EXERCISE DETAILS:
Since the data must remain as supplied, reproduce it word for word.

INPUT RECORDS:
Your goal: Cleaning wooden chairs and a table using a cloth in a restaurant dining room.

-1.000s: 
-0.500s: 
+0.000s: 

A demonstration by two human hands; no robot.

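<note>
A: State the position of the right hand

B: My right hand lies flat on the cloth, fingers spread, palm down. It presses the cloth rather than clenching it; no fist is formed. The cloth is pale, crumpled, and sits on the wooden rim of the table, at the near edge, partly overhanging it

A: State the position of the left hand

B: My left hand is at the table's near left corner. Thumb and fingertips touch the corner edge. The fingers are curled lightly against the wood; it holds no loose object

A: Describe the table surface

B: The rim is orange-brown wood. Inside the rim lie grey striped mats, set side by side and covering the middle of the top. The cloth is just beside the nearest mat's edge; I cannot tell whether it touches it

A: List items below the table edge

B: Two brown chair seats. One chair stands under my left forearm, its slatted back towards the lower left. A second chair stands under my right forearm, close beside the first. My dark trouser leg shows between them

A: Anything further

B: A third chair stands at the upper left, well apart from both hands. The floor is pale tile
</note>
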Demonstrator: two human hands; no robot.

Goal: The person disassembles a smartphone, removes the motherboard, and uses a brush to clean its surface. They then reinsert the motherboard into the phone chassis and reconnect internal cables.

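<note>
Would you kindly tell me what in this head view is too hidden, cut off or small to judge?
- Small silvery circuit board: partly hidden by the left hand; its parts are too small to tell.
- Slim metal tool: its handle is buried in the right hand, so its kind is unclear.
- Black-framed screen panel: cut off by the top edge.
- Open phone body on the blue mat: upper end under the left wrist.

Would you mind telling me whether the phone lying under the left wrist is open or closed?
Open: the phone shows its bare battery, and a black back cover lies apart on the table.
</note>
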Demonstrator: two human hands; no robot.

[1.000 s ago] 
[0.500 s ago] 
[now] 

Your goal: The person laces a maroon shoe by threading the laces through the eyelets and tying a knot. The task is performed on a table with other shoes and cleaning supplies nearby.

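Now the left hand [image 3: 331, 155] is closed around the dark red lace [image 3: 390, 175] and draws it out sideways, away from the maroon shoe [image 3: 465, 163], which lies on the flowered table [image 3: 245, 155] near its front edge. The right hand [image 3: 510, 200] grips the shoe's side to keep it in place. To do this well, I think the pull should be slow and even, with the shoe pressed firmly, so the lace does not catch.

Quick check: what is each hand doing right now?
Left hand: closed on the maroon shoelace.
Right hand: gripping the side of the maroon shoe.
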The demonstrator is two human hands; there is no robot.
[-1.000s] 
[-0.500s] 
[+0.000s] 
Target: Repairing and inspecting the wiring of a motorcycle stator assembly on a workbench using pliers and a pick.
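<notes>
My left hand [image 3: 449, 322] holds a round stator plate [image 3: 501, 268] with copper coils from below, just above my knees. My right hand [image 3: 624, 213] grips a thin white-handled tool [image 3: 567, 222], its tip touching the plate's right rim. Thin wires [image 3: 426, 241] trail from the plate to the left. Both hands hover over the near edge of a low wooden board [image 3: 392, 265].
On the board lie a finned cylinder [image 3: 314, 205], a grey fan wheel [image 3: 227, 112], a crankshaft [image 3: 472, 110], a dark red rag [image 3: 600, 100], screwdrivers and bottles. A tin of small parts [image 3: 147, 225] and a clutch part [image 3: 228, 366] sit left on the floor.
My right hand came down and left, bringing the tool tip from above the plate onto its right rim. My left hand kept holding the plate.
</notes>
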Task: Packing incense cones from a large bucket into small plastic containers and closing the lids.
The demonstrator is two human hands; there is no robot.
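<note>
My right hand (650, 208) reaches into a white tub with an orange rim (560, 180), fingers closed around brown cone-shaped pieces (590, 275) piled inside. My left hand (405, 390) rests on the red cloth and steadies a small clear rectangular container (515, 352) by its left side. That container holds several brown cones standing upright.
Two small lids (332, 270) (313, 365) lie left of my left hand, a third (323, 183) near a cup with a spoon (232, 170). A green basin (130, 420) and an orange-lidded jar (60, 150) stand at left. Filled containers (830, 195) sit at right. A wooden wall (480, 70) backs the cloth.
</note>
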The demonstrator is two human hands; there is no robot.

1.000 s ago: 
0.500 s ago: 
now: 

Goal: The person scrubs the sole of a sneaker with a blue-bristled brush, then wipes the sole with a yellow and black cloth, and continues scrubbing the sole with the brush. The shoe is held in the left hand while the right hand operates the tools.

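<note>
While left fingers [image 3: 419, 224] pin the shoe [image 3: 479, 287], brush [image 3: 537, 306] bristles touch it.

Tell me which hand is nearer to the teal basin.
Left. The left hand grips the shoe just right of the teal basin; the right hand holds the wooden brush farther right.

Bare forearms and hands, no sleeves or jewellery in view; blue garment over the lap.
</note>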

SOLUTION:
Your goal: Cleaning wooden chairs and a table using a cloth in a restaurant dining room.

-1.000s: 
-0.500s: 
+0.000s: 

A demonstration by two human hands; no robot.

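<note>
A: State the position of the right hand

B: My right hand lies flat on the cloth, fingers spread, palm down. It presses the cloth rather than clenching it; no fist is formed. The cloth is pale, crumpled, and sits on the wooden rim of the table, at the near edge, partly overhanging it

A: State the position of the left hand

B: My left hand is at the table's near left corner. Thumb and fingertips touch the corner edge. The fingers are curled lightly against the wood; it holds no loose object

A: Describe the table surface

B: The rim is orange-brown wood. Inside the rim lie grey striped mats, set side by side and covering the middle of the top. The cloth is just beside the nearest mat's edge; I cannot tell whether it touches it

A: List items below the table edge

B: Two brown chair seats. One chair stands under my left forearm, its slatted back towards the lower left. A second chair stands under my right forearm, close beside the first. My dark trouser leg shows between them

A: Anything further

B: A third chair stands at the upper left, well apart from both hands. The floor is pale tile
</note>
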Demonstrator: two human hands; no robot.

Goal: The person disassembles a smartphone, removes the motherboard, and uses a brush to clean its surface. They then reinsert the motherboard into the phone chassis and reconnect internal cables.

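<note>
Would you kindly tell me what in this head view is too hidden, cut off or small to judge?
- Small silvery circuit board: partly hidden by the left hand; its parts are too small to tell.
- Slim metal tool: its handle is buried in the right hand, so its kind is unclear.
- Black-framed screen panel: cut off by the top edge.
- Open phone body on the blue mat: upper end under the left wrist.

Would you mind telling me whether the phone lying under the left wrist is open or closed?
Open: the phone shows its bare battery, and a black back cover lies apart on the table.
</note>
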Demonstrator: two human hands; no robot.

[1.000 s ago] 
[0.500 s ago] 
[now] 

Your goal: The person laces a maroon shoe by threading the laces through the eyelets and tying a knot. The task is performed on a table with other shoes and cleaning supplies nearby.

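Now the left hand [image 3: 331, 155] is closed around the dark red lace [image 3: 390, 175] and draws it out sideways, away from the maroon shoe [image 3: 465, 163], which lies on the flowered table [image 3: 245, 155] near its front edge. The right hand [image 3: 510, 200] grips the shoe's side to keep it in place. To do this well, I think the pull should be slow and even, with the shoe pressed firmly, so the lace does not catch.

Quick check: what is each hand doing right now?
Left hand: closed on the maroon shoelace.
Right hand: gripping the side of the maroon shoe.
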The demonstrator is two human hands; there is no robot.
[-1.000s] 
[-0.500s] 
[+0.000s] 
Target: Repairing and inspecting the wiring of a motorcycle stator assembly on a workbench using pliers and a pick.
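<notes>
My left hand [image 3: 449, 322] holds a round stator plate [image 3: 501, 268] with copper coils from below, just above my knees. My right hand [image 3: 624, 213] grips a thin white-handled tool [image 3: 567, 222], its tip touching the plate's right rim. Thin wires [image 3: 426, 241] trail from the plate to the left. Both hands hover over the near edge of a low wooden board [image 3: 392, 265].
On the board lie a finned cylinder [image 3: 314, 205], a grey fan wheel [image 3: 227, 112], a crankshaft [image 3: 472, 110], a dark red rag [image 3: 600, 100], screwdrivers and bottles. A tin of small parts [image 3: 147, 225] and a clutch part [image 3: 228, 366] sit left on the floor.
My right hand came down and left, bringing the tool tip from above the plate onto its right rim. My left hand kept holding the plate.
</notes>
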Task: Packing incense cones from a large bucket into small plastic containers and closing the lids.
The demonstrator is two human hands; there is no robot.
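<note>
My right hand (650, 208) reaches into a white tub with an orange rim (560, 180), fingers closed around brown cone-shaped pieces (590, 275) piled inside. My left hand (405, 390) rests on the red cloth and steadies a small clear rectangular container (515, 352) by its left side. That container holds several brown cones standing upright.
Two small lids (332, 270) (313, 365) lie left of my left hand, a third (323, 183) near a cup with a spoon (232, 170). A green basin (130, 420) and an orange-lidded jar (60, 150) stand at left. Filled containers (830, 195) sit at right. A wooden wall (480, 70) backs the cloth.
</note>
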The demonstrator is two human hands; there is no robot.

1.000 s ago: 
0.500 s ago: 
now: 

Goal: The person scrubs the sole of a sneaker with a blue-bristled brush, then wipes the sole with a yellow and black cloth, and continues scrubbing the sole with the brush. The shoe is held in the left hand while the right hand operates the tools.

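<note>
While left fingers [image 3: 419, 224] pin the shoe [image 3: 479, 287], brush [image 3: 537, 306] bristles touch it.

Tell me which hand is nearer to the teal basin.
Left. The left hand grips the shoe just right of the teal basin; the right hand holds the wooden brush farther right.

Bare forearms and hands, no sleeves or jewellery in view; blue garment over the lap.
</note>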

This exercise requires no further answer.